WHAT IS NEEDED —
Each line below from the one containing "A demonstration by" through the one containing "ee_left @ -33" should be output exactly as it stands, and no other line should appear.

EXERCISE MATERIALS —
# # # #
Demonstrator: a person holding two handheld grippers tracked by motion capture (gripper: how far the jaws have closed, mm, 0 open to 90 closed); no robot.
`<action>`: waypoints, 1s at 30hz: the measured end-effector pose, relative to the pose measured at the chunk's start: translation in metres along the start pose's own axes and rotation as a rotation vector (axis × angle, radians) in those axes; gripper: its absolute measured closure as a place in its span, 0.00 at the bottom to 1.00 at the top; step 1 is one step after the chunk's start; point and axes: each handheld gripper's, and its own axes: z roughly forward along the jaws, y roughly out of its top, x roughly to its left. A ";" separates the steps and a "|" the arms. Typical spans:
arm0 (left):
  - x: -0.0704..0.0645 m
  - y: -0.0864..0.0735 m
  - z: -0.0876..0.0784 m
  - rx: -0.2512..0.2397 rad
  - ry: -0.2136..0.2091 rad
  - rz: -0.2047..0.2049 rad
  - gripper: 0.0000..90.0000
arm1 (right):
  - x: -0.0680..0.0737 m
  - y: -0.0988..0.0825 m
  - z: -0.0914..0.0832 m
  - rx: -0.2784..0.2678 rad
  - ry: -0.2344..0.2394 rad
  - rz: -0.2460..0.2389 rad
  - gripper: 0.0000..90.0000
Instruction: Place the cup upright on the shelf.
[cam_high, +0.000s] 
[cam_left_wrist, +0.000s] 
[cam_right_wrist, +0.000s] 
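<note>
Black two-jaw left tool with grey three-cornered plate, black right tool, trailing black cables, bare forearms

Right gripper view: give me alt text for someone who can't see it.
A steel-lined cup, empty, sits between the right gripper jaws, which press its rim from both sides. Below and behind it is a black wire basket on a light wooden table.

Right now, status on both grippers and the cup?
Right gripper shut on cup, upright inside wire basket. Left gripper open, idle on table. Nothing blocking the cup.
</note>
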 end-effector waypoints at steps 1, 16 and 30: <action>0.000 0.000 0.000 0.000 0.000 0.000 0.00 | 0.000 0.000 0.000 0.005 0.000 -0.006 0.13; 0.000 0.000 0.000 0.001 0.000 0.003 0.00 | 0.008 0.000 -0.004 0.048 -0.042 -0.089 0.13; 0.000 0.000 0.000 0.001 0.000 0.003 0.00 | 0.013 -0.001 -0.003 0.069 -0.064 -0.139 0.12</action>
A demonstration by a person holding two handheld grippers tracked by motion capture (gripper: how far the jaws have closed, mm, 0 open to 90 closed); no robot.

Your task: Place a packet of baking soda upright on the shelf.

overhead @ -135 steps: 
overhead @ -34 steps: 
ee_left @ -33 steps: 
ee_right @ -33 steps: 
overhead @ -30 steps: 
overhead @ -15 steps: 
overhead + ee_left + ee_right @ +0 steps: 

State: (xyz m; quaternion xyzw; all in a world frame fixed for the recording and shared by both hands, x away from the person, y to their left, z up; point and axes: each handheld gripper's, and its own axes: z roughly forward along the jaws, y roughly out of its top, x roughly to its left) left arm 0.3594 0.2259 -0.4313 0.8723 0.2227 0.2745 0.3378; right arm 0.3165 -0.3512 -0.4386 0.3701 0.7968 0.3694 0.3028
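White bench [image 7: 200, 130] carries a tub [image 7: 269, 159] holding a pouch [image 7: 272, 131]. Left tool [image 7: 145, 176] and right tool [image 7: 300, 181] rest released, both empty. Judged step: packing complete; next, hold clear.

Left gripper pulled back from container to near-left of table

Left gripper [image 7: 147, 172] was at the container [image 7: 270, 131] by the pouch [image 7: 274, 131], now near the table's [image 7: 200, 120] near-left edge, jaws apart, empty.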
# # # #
ANSWER SPACE —
A demonstration by a person holding two handheld grippers tracked by motion capture (gripper: how far the jaws have closed, mm, 0 open to 90 closed); no robot.

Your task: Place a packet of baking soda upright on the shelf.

overhead @ -135 steps: 
overhead @ -34 steps: 
ee_left @ -33 steps: 

That completes the answer to this exercise.